"Eponine's Death" from the novel Les Miserables by Victor Hugo

"You do not know me? Eponine… I am dying. My hand, it is pierced, by a ball. Did you see that musket aimed at you? The hand that stopped it, that was mine. The ball passed through my hand, but it went out through my back. It is useless to take me from here. I will tell you how you can care for me, better then a surgeon. Sit down by me on that stone."

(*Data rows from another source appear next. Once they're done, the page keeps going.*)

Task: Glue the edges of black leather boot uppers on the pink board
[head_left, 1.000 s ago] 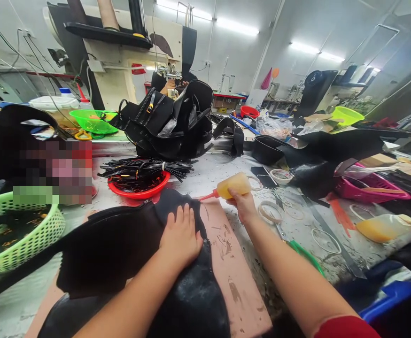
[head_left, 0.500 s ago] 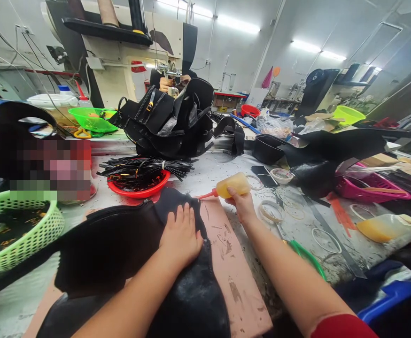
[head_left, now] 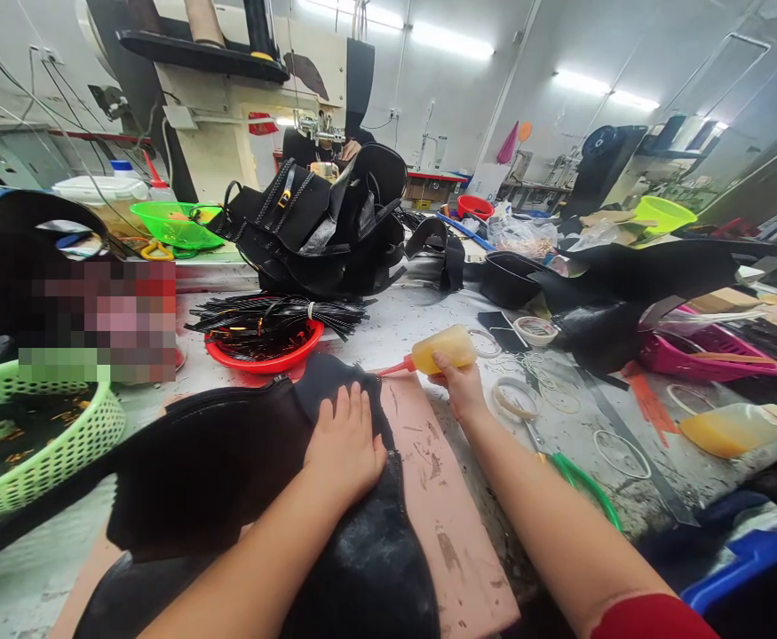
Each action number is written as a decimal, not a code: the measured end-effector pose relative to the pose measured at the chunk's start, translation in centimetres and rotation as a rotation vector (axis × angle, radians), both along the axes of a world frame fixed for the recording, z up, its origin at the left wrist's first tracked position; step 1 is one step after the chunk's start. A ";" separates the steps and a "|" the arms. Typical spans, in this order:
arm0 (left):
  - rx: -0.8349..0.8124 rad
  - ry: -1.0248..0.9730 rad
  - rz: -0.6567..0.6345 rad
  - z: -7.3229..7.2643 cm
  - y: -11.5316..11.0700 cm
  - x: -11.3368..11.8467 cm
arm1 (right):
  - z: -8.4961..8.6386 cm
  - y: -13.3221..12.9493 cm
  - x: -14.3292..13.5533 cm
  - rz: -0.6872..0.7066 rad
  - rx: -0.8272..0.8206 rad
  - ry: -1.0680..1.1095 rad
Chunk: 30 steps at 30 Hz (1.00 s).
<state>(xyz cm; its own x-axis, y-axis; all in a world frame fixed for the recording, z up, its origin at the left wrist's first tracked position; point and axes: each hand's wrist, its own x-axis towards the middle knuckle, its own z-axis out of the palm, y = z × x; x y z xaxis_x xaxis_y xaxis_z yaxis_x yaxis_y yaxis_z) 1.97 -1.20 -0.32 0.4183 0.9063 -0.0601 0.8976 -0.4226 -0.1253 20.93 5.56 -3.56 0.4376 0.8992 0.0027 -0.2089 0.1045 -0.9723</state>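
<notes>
My left hand (head_left: 346,439) lies flat with its fingers stretched on a black leather piece (head_left: 208,470), pressing near its upper right part. A small dark flap (head_left: 325,382) shows just beyond the fingertips. My right hand (head_left: 461,386) is wrapped round a squeeze bottle (head_left: 438,349) of yellowish liquid, held tilted on its side. Its thin red nozzle (head_left: 398,366) points left, and the tip is at the flap's right edge; whether it touches I cannot tell. Under the leather lies a pink board (head_left: 455,524) with dark stains.
A red bowl (head_left: 265,364) with black strips stands behind the leather. A green basket (head_left: 105,426) is at left. Tape rolls (head_left: 516,399), green-handled scissors (head_left: 588,488) and another yellow bottle (head_left: 727,430) lie at right. Black leather goods (head_left: 321,222) are piled behind, before a sewing machine.
The whole view has shifted very slightly. Both hands, the bottle and the leather keep nearly the same places relative to each other.
</notes>
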 end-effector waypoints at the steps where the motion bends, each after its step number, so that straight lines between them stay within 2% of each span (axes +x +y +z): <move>1: -0.001 0.006 0.001 0.0 0.0 0.0 | 0.0 -0.1 0.0 -0.002 -0.001 0.000; 17: 0.016 0.020 -0.005 0.2 0.0 0.2 | 0.1 -2.3 0.3 0.074 -0.059 -0.022; 30: 0.042 0.026 -0.018 -0.1 0.1 0.2 | 0.0 -5.3 1.1 0.061 -0.087 -0.020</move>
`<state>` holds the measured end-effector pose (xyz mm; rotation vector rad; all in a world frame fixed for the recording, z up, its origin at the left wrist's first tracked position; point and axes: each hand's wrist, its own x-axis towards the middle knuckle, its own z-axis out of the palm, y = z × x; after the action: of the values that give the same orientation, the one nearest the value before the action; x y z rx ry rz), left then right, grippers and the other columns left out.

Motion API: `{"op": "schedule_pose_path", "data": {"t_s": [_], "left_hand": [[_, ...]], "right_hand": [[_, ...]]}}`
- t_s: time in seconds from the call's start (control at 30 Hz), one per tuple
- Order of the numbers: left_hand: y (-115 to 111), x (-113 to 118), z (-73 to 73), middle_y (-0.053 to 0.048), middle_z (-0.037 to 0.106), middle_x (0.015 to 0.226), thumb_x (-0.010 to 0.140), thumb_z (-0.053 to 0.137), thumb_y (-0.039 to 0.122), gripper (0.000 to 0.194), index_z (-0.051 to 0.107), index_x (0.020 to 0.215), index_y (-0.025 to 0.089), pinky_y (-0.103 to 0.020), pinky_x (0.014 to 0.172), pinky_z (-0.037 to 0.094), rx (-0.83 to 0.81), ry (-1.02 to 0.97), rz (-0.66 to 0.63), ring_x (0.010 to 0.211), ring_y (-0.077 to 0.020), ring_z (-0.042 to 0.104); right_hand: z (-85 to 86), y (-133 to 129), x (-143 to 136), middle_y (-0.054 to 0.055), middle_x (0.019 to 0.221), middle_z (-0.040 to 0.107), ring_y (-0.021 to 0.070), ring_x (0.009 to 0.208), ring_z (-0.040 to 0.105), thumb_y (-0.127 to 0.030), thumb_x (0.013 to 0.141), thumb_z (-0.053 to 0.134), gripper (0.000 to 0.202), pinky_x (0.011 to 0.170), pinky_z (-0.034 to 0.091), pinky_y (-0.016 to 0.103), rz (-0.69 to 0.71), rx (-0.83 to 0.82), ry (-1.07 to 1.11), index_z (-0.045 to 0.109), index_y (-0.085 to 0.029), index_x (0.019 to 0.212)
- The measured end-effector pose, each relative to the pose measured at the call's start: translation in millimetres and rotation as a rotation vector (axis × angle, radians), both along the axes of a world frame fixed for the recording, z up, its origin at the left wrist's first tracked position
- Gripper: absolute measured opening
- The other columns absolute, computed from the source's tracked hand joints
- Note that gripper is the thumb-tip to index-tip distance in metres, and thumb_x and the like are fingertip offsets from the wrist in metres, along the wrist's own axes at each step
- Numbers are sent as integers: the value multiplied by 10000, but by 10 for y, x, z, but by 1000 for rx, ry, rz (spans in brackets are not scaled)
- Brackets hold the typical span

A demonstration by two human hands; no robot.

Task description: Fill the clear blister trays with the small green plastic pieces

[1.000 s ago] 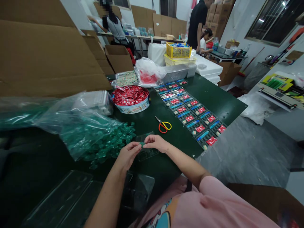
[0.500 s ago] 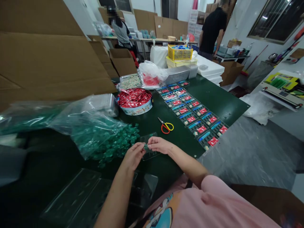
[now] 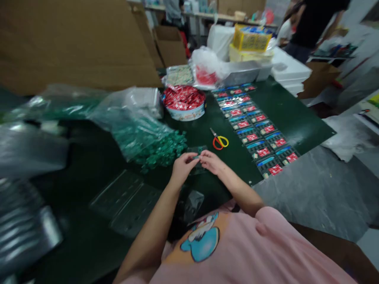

"Oh! How good it is! How kind he is! That is it! I don't suffer any more! Do you know, Monsieur? It worried me that you should go into her garden, it was silly, since it was I who had shown you her house, and then indeed I ought surely to have known that a young man like you-You thought me ugly, didn't you? See, you are lost! Nobody will get out of the barricade, now. It is I who led you to this, it was! You are going to die, I am sure. And still when I saw him aiming at you, I put up my hand upon the muzzle of the musket. How droll it is! But it was because I wanted to die before you. When I got this ball, I dragged myself here, nobody saw me, nobody picked me up. I waited for you, I said: He will not come then? Oh! If you knew, I bit my blouse, I suffered so much. Now I am well. Do you remember the day when I came to your room, and when I looked at myself in the mirror, and the day I met you in the boulevard near some work-woman? How the birds sang! It was not very long ago. You gave me a hundred sous, and I said to you: I don't want your money. Did you pick up your piece? You are not rich; I didn't think to tell you to pick it up. The sun shone bright, I was not cold. Do you remember, Monsieur? Oh! I am happy! We are all going to die. Oh! It is coming back! I am stifling!"
(raises herself up)
"It is he! My brother is here. He must not see me. He would scold me. That little boy, the one who is singing, he is my brother. Oh! Don't go away! It won't be long now! Listen, I don't want to decieve you. I have a letter in my pocket for you. Since yesterday. I was told to put it in the post. I kept it. I didn't want it to reach you. But you would not like it of me perhaps when we meet again so soon. We do meet again, don't we? Take your letter. Take it." "Now, for my pains, promise me---Promise me! Promise to kiss me on the forehead when I am dead, for I shall feel it.
(falls back as if she was dead, but then again opens her eyes and says the following sweetly, as if already from another world)
" And then, do you know, Monsieur, I believe I was a little in love with you."